INSTRUCTIONS FOR THE TASK:
Please restate the data that follows word for word, with the pictures left out.
§ §
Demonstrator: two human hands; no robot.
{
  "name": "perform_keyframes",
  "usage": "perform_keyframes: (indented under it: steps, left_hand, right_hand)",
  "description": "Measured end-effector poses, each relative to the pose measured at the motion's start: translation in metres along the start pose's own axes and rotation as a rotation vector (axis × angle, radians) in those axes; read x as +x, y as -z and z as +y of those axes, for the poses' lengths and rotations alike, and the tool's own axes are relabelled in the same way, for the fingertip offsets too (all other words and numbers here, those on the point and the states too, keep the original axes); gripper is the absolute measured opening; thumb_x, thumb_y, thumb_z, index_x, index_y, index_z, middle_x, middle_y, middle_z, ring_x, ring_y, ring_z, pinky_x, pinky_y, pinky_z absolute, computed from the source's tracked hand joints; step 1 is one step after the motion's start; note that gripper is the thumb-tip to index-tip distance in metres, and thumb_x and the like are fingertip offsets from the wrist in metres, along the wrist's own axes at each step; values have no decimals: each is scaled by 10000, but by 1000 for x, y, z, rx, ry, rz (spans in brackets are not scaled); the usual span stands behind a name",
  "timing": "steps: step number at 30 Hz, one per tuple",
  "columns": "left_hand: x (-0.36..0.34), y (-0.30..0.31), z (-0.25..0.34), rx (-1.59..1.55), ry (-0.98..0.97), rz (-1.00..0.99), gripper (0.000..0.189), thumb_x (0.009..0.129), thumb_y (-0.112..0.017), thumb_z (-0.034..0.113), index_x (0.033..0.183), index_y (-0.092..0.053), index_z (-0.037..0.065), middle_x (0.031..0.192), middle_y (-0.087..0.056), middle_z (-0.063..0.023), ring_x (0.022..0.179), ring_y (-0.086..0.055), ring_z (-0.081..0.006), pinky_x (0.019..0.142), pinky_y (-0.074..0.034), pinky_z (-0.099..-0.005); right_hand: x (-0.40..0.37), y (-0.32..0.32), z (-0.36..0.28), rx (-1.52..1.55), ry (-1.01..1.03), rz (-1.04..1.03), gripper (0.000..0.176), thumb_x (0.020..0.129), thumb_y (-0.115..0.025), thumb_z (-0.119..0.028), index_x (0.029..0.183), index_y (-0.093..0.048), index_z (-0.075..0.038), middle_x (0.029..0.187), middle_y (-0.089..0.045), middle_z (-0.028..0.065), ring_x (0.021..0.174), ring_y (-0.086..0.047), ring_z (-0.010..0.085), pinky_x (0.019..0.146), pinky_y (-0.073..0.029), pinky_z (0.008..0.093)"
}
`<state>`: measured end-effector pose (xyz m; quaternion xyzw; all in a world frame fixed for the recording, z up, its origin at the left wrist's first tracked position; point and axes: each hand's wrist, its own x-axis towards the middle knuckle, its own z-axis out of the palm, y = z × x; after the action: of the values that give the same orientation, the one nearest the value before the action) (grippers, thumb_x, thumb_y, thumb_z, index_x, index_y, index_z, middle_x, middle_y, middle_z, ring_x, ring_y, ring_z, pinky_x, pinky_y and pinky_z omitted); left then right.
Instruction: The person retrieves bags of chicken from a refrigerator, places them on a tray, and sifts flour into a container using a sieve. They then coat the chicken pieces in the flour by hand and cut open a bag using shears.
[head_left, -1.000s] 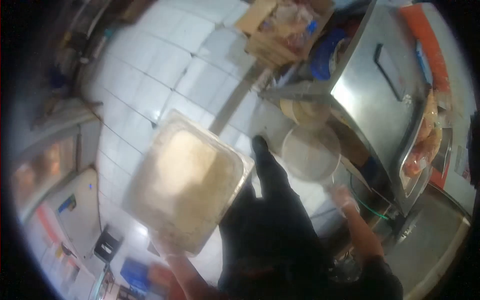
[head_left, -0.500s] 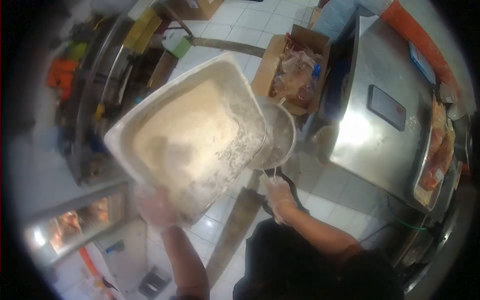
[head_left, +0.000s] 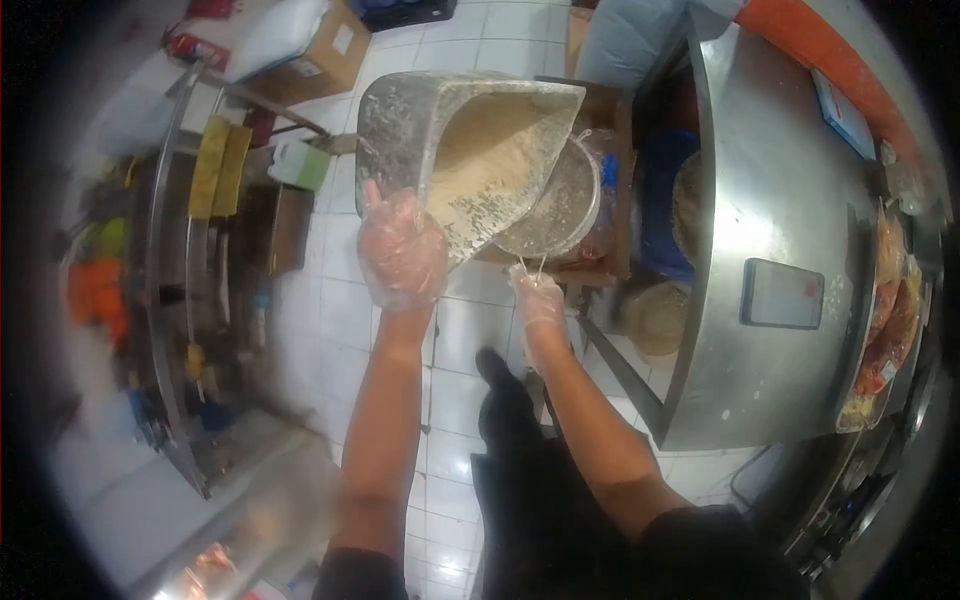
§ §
RESPONSE TO THE EXERCISE:
Demonstrator: two human hands; no robot.
{
  "name": "perform_keyframes",
  "usage": "perform_keyframes: (indented under it: steps, left_hand, right_hand)",
  "description": "Measured end-effector poses, each relative to the pose measured at the motion's start: translation in metres along the start pose's own axes and rotation as a rotation vector (axis × angle, radians) in those axes; read x as +x, y as -z and z as +y of those axes, for the poses' lengths and rotations alike, and the tool's own axes are relabelled in the same way, for the fingertip offsets too (all other words and numbers here, those on the point and the states too, keep the original axes); gripper is the absolute measured opening; thumb_x, thumb_y, thumb_z, index_x, index_y, index_z, middle_x, middle_y, middle_z, ring_x, ring_y, ring_z, pinky_x, pinky_y, pinky_z absolute, computed from the source's tracked hand joints; step 1 is one step after the motion's start; note that gripper is the thumb-tip to index-tip distance in metres, and thumb_x and the like are fingertip offsets from the wrist in metres, along the wrist's own axes at each step; values have no decimals: each is scaled by 10000, but by 1000 for x, y, z, rx, ry, rz (spans in brackets are not scaled); the usual span stands behind a name",
  "timing": "steps: step number at 30 Hz, one per tuple",
  "columns": "left_hand: x (-0.36..0.34), y (-0.30..0.31), z (-0.25..0.34), rx (-1.59..1.55), ry (-0.98..0.97), rz (-1.00..0.99), gripper (0.000..0.189), thumb_x (0.009..0.129), thumb_y (-0.112..0.017), thumb_z (-0.034..0.113), index_x (0.033..0.183), index_y (-0.092..0.053), index_z (-0.037..0.065), middle_x (0.031..0.192), middle_y (-0.087..0.056), middle_z (-0.063..0.023), ring_x (0.022..0.179), ring_y (-0.086..0.055), ring_z (-0.081..0.006), pinky_x (0.019..0.142), pinky_y (-0.074..0.034), pinky_z (-0.099..-0.005); right_hand: x (-0.40..0.37), y (-0.32..0.32), z (-0.36..0.28), rx (-1.52..1.55), ry (-1.01..1.03), rz (-1.04..1.03), gripper (0.000..0.176), thumb_x (0.020..0.129), thumb_y (-0.115..0.025), thumb_z (-0.119..0.028), index_x (0.029..0.183), index_y (-0.093..0.048), index_z (-0.075..0.038), middle_x (0.029..0.187), middle_y (-0.089..0.045), middle_z (-0.028..0.065), ring_x (0.021..0.174), ring_y (-0.086..0.047), ring_z (-0.010..0.085), pinky_x (0.019..0.146), pinky_y (-0.073..0.029), pinky_z (0.008..0.093)"
}
`<state>`: measured end-effector pose (xyz m; quaternion xyzw; all in a world frame fixed for the recording, z up, its origin at the left wrist's first tracked position; point and axes: each hand's wrist, its own x-axis towards the middle knuckle, its own z-axis out of the palm, y = z × x; after the action: of the values that give the same orientation, the one nearest the value before the action) (grippers, thumb_x, thumb_y, thumb_z, index_x, index_y, index_z, middle_x, middle_y, middle_z, ring_x, ring_y, ring_z, pinky_x, pinky_y and pinky_z omitted); left then right.
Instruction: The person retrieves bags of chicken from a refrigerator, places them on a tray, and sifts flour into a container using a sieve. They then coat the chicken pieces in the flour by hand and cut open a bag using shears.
[head_left, -1.000s] 
[head_left, -0.500s] 
[head_left, +0.000s] 

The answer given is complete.